DIFFERENT SUPPLEMENTARY PROTEIN DIETS AND THEIR EFFECTS ON SEASONAL BIOLOGICAL ACTIVITIES LOCAL CARONIOLAN HYBRID BEE (Apis mellifera L.) STRAIN.

INTRODUCTION:

Experiments were conducted during the different seasons of one successive year started from January 2015 to end December 2015 investigatethe effect of prepared diets as pollen substitutes on some biological activities of honeybee colonies (brood rearing, honey and pollen storage) during studying season.

Honey and pollen are the natural food of the honey bees; from which they obtain carbohydrates, protein, minerals and vitamins essential for development and reproduction.

Great efforts have been devoted by many research workers (Taha et al. 2006, Ashour et al. 2008 and Abusabbah et al. 2012) in the field of honey bee nutrition to find out food materials which could be fed to honey bee colonies, in case of insufficiency or lack of natural nectar or pollen sources. Beekeepers can feed colonies of honey bees supplemental protein diets. These proteins are either fed as “pollen supplements” or “pollen substitutes”. A pollen substitute is any material which, when fed to colonies of honey bees, replaces the pollen requirement of that colony for a short period of time. The same pollen substitute or any other proteins becomes a pollen supplement when pollen is added to the diet as an attractant or to increase its nutritive value (Graham 1992).

Engaging the honeybee colonies in pollen collection during flow period is expensive. That is why, development of a pollen substitute diet is most essential for feeding honey bee colonies during dearth period (Sharma and Gupta, 2006).

The development of a cheap and acceptable pollen substitute diet is the prime need of beekeepers especially in the developing countries where summer is very harsh and dry and there is also floral death combined with high temperature and incidence of several pests, predators and enemies of honeybees. (Sharma and Gupta, 2006).

The pollen substitute soya based diet was acceptable and palatable to the honeybees and could also sustain the honeybee colonies leading to some honey production (Sharma and Gupta, 2006 & Moja et al. 2015).
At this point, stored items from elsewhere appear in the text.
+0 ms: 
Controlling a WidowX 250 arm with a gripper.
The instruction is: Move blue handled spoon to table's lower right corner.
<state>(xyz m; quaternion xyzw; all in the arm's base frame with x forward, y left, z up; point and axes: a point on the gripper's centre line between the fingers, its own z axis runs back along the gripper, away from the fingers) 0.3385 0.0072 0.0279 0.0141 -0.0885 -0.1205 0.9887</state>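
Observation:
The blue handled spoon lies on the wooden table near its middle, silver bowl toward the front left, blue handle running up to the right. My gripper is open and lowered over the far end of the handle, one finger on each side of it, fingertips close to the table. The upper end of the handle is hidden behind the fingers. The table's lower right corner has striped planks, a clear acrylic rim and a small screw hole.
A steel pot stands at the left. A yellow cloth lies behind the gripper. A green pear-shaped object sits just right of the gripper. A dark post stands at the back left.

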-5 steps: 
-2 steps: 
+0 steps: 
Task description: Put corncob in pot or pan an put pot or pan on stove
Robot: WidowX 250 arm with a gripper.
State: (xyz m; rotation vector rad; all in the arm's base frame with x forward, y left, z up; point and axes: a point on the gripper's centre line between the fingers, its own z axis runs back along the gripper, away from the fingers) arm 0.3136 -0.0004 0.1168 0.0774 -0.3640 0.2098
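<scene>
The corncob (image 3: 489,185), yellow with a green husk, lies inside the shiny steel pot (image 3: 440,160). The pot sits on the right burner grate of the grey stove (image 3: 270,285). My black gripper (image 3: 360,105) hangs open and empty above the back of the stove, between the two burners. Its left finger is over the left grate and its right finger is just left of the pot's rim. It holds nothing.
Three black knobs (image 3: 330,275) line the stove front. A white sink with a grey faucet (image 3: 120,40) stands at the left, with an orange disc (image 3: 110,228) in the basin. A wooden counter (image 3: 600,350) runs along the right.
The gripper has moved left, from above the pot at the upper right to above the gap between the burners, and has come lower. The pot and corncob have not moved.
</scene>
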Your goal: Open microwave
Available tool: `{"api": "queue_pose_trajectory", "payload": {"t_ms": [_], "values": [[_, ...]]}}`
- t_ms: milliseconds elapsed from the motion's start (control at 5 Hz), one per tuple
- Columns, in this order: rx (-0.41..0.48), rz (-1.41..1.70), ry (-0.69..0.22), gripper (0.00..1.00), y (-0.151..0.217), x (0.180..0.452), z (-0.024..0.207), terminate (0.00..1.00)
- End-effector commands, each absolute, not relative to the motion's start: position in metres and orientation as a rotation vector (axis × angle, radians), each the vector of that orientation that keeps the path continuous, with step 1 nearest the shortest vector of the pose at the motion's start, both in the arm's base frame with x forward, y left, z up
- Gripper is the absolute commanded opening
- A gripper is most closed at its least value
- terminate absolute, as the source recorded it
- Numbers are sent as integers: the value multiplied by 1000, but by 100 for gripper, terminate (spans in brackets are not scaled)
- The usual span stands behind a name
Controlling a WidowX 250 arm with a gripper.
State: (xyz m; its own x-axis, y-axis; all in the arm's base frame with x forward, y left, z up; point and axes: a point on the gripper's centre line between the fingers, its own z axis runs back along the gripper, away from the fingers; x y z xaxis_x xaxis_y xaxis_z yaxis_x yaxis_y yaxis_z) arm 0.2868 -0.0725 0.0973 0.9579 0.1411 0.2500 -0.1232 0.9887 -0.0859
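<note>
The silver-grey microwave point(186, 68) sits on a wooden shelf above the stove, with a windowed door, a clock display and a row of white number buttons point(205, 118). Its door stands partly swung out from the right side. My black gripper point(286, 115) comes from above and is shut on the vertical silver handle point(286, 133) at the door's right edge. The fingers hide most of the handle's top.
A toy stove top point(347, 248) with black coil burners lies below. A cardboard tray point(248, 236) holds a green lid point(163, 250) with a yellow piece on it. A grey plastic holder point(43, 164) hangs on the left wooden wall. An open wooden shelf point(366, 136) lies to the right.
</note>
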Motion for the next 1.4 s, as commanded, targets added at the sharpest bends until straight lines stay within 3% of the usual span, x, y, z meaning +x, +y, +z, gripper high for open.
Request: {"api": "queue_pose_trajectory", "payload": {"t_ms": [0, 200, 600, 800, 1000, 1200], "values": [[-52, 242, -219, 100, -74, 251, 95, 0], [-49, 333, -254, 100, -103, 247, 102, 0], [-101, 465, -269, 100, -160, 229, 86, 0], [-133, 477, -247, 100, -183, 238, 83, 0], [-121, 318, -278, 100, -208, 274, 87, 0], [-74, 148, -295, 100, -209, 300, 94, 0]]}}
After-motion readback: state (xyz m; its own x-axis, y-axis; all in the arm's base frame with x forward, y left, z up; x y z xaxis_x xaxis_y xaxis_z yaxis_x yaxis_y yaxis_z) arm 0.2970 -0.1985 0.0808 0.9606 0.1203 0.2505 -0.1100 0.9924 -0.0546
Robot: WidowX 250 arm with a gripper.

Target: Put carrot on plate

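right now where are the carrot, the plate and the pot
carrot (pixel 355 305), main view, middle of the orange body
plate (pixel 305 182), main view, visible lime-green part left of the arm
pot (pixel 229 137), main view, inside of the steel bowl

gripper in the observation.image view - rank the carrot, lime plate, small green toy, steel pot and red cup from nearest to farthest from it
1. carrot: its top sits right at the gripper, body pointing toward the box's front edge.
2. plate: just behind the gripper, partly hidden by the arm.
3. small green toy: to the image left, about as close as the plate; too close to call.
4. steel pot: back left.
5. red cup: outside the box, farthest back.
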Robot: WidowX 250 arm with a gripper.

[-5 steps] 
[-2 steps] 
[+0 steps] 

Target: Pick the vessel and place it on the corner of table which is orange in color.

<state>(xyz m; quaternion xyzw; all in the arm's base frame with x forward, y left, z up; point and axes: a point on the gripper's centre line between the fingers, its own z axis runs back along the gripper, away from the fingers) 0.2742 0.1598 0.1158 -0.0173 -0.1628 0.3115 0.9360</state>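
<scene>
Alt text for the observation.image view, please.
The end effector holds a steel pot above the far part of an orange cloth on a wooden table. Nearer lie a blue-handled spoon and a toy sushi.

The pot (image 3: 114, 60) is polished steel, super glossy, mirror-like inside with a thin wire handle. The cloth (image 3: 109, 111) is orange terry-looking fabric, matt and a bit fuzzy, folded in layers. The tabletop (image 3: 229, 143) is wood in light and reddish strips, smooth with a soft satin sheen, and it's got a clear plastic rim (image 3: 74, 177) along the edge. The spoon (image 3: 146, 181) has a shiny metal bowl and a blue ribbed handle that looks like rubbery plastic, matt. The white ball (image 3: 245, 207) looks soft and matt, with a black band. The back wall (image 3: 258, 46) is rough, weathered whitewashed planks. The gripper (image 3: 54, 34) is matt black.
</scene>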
Therefore, the aim of the present is to study the rate of bee incineration, investigated the efficacy of supplementary feeding by use certain cheap carbohydrate and protein food materials which are available in the local market for feeding honey bee colonies on build-up of honeybee colonies for autumn and spring division and good wintering, amount of honey production, pollen storage area, brood rearing area.

MATERIALS AND METHODS

Experiments were conducted during the different seasons of one successive year started from January 2015 to end December 2015 investigatethe effect of prepared diets as pollen substitutes on some biological activities of honeybee colonies (brood rearing, honey and pollen storage) during studying season.

18 bee colonies of the Apis mellifera L. for the first hybrid were selected with equal force and age. Communities were randomly allocated to six groups in each of three colonies. Each group was treated with one of the following tested diets.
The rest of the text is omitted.